» **To do**:
Work through the data line by line, gathering every line that has the word "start".

» **Collected material**:
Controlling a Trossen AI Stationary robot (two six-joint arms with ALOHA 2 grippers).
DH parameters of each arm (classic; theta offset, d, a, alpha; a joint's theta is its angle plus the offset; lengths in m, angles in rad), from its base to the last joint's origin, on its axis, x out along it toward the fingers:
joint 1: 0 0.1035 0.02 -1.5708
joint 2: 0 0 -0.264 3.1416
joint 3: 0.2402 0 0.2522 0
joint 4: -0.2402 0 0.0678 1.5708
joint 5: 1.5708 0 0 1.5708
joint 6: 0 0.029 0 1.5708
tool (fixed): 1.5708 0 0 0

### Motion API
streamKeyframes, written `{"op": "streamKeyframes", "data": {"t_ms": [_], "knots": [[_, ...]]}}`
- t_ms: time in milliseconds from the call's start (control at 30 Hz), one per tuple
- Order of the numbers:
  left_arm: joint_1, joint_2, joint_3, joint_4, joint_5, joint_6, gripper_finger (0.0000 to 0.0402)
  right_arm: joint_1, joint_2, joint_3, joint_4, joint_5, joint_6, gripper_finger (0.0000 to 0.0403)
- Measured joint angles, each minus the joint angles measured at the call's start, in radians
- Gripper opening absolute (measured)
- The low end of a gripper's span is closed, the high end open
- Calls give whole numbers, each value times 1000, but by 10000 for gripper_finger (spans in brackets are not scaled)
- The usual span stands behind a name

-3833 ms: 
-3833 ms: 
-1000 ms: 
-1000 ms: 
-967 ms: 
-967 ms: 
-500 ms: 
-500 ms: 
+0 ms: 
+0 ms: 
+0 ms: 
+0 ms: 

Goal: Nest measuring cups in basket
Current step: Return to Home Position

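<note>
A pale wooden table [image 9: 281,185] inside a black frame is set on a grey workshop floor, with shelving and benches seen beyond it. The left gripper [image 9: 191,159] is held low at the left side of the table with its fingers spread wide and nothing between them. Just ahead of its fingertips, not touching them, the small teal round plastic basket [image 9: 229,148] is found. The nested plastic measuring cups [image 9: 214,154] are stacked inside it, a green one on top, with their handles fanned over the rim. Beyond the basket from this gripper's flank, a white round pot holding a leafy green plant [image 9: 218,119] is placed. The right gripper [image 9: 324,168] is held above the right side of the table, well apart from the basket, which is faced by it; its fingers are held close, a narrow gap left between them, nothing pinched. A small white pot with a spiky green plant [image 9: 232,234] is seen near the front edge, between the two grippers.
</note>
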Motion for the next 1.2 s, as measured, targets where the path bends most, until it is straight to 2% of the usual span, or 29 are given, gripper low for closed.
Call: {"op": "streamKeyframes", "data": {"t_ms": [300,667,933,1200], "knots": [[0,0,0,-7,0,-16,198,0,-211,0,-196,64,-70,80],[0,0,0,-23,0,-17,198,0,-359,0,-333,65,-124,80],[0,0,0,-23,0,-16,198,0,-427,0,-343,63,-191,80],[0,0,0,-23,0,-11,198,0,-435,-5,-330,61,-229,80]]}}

» **Written response**:
- t_ms: time in milliseconds from the call's start (control at 30 Hz), one per tuple
- Measured joint angles, each minus the joint angles measured at the call's start, in radians

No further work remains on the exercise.